**AIM OF THE EXERCISE:** For the material below, return exactly the lines starting at the one holding "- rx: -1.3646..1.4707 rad" and ending at the one holding "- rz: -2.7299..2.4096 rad", counting both as part of the range.

** Opening INPUT RECORDS block **

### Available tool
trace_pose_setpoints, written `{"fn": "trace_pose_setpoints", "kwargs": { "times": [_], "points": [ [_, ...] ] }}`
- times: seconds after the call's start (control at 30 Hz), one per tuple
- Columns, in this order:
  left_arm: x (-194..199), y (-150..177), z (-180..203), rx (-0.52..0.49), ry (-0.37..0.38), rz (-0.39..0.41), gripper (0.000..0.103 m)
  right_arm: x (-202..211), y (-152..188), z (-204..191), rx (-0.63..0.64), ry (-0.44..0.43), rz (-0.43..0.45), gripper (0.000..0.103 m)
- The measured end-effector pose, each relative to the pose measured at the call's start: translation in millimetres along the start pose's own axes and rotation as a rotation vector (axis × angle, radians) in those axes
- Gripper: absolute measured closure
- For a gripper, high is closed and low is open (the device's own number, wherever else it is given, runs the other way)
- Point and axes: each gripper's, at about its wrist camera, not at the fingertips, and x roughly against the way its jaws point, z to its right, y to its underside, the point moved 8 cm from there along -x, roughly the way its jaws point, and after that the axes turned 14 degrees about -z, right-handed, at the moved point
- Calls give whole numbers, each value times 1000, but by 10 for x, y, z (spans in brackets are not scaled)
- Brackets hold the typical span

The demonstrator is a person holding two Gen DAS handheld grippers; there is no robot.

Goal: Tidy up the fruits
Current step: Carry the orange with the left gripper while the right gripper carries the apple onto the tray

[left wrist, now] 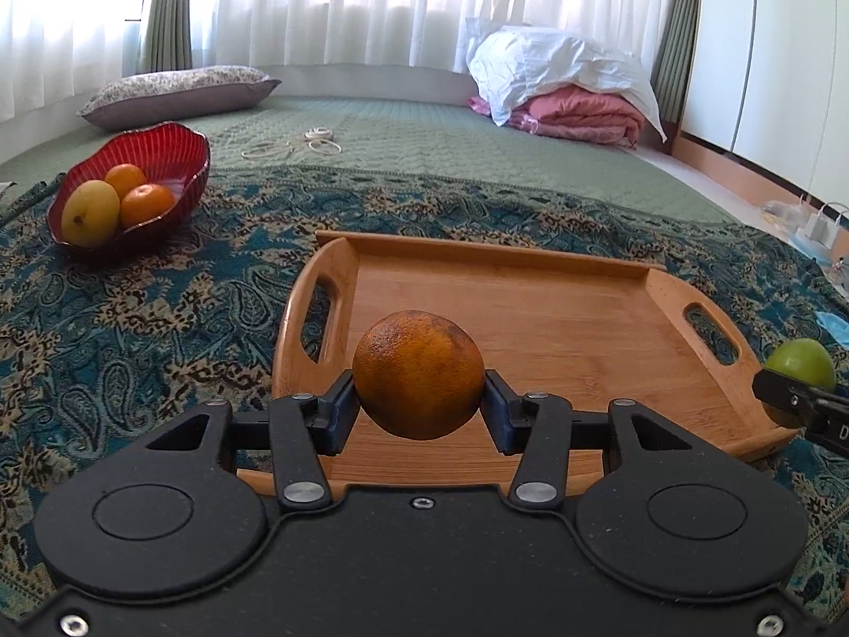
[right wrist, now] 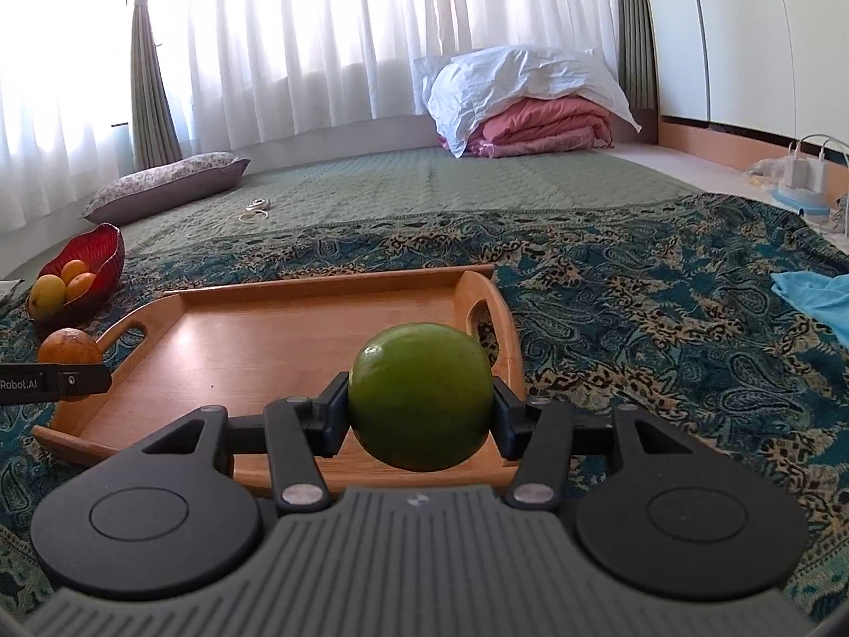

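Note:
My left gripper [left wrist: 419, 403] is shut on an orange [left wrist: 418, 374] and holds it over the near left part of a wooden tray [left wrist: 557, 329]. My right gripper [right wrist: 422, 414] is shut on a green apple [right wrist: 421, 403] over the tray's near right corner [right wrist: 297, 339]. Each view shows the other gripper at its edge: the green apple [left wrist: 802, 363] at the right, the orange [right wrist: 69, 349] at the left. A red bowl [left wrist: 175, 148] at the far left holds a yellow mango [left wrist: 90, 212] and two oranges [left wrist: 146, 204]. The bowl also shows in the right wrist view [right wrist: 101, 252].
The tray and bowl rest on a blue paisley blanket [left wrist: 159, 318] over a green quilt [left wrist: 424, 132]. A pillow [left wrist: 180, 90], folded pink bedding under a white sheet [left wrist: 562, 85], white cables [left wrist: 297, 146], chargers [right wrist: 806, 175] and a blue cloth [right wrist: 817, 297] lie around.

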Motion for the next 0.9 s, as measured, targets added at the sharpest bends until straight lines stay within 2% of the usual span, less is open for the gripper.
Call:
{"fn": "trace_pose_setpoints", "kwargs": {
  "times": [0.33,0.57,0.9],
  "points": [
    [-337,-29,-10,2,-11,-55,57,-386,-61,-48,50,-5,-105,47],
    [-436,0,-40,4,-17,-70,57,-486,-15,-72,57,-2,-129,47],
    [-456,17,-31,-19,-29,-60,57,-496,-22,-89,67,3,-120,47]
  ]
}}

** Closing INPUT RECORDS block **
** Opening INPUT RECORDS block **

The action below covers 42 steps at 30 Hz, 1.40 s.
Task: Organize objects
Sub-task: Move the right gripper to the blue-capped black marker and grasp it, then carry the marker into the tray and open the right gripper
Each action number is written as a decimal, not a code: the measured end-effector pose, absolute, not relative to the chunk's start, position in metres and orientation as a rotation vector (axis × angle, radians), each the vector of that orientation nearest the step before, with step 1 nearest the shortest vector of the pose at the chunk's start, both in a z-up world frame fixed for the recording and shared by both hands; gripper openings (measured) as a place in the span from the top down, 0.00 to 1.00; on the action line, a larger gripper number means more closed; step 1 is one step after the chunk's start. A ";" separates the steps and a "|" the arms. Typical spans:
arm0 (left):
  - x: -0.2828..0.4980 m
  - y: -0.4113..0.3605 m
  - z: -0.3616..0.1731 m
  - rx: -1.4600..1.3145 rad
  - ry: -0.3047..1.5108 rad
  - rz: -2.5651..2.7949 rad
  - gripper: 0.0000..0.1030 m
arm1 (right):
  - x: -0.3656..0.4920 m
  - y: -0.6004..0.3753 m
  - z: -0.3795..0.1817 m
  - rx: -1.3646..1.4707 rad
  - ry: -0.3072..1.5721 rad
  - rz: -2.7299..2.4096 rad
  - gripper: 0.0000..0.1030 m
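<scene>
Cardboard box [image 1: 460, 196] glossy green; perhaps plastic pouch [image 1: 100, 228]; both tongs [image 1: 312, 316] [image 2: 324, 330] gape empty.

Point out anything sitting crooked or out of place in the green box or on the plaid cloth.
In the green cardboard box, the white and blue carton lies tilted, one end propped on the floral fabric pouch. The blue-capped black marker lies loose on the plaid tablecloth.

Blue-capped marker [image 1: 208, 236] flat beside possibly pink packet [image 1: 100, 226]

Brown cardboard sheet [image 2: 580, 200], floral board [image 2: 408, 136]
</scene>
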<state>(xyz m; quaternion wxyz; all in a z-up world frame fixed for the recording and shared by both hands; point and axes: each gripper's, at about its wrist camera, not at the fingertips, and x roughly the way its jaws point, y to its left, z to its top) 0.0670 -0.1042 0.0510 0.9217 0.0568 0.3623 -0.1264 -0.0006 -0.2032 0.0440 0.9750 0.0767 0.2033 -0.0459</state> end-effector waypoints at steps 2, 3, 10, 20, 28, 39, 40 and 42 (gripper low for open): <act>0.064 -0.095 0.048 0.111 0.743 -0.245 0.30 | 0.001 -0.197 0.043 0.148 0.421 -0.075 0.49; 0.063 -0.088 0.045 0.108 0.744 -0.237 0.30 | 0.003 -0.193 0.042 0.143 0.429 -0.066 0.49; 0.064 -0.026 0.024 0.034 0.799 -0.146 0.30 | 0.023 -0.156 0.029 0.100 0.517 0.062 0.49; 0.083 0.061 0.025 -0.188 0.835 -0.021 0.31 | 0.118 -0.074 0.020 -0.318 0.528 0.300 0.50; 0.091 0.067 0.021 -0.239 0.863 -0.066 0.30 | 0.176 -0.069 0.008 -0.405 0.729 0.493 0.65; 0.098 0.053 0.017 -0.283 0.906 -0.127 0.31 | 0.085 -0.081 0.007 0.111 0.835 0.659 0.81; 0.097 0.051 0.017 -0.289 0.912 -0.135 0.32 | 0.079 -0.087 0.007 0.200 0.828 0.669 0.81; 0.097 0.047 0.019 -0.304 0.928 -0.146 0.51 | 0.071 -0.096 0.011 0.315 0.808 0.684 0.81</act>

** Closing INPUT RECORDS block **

**EXERCISE RESPONSE:**
  - rx: -1.3646..1.4707 rad
  - ry: -0.3072..1.5721 rad
  - rz: -2.7299..2.4096 rad

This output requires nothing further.